Work required: Up through the line that contains "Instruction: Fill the", retype the entries exactly, beginning at the very first line.

::::

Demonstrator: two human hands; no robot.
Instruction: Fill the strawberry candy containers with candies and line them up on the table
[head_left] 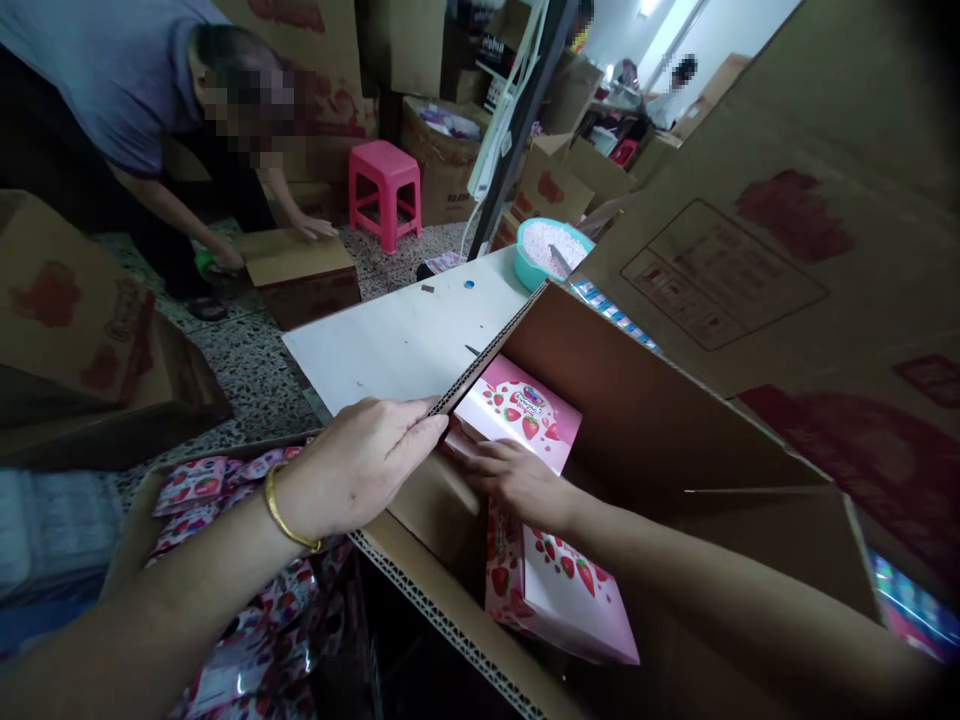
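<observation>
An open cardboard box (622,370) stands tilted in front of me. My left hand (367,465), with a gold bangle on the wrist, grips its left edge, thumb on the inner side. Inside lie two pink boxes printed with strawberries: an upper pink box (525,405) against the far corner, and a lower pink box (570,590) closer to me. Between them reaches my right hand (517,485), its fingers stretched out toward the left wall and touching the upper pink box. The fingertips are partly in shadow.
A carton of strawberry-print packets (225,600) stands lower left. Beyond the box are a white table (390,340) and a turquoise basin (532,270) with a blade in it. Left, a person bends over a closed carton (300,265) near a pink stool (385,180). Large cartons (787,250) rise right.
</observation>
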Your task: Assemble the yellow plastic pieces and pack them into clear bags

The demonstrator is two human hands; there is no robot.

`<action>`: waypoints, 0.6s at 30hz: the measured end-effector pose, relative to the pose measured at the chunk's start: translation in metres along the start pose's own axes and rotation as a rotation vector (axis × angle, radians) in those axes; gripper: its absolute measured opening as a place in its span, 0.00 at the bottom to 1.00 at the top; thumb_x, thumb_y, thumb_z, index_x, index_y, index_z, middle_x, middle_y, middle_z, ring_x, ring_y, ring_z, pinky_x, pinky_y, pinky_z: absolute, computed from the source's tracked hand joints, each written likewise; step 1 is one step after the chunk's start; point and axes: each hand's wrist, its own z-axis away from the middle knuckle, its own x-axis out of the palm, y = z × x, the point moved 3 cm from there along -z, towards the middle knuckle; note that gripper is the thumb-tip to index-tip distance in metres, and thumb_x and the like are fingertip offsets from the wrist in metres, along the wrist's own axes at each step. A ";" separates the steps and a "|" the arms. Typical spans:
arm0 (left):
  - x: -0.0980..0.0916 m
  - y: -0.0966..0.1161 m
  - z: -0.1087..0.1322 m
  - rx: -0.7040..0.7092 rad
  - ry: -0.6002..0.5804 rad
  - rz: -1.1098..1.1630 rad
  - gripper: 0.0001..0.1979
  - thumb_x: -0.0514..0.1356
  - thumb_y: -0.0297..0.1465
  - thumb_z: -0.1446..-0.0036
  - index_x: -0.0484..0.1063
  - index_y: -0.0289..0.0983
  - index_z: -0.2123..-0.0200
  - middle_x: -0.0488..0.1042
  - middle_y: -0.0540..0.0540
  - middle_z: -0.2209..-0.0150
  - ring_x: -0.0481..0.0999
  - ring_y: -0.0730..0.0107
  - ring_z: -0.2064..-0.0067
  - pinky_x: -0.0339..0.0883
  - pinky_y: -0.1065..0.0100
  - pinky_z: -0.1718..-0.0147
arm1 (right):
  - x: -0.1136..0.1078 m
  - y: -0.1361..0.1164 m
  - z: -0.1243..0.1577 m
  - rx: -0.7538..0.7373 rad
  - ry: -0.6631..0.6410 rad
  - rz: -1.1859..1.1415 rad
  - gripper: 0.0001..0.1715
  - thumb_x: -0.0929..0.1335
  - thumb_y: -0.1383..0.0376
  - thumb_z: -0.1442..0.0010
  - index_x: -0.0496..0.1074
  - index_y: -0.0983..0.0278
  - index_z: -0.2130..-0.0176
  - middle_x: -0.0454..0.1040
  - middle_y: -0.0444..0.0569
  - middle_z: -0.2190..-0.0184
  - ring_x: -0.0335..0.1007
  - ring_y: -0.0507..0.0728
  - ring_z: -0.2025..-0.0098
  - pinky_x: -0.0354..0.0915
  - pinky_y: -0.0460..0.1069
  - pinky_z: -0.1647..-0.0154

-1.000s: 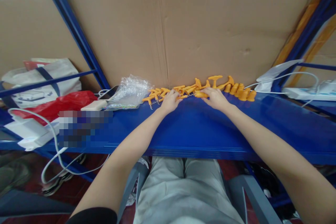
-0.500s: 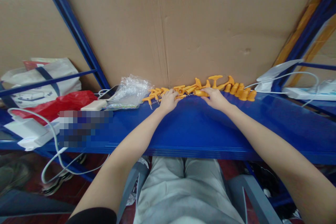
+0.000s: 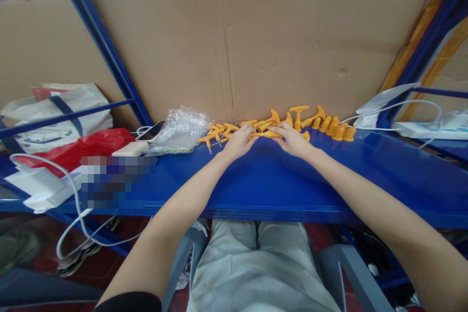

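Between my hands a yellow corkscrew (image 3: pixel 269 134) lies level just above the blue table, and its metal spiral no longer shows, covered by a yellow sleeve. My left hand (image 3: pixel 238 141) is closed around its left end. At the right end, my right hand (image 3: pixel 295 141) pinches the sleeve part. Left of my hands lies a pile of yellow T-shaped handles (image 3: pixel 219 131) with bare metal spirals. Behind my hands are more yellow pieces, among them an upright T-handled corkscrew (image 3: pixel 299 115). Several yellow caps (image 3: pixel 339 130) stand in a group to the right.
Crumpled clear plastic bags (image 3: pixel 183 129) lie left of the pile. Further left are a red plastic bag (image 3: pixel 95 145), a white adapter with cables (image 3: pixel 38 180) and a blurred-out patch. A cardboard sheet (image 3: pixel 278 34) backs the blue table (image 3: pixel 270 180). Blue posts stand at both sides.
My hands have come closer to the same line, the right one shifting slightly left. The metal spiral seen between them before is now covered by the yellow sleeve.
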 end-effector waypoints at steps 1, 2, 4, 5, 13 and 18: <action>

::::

Solution to this task:
Demonstrator: two human hands; no robot.
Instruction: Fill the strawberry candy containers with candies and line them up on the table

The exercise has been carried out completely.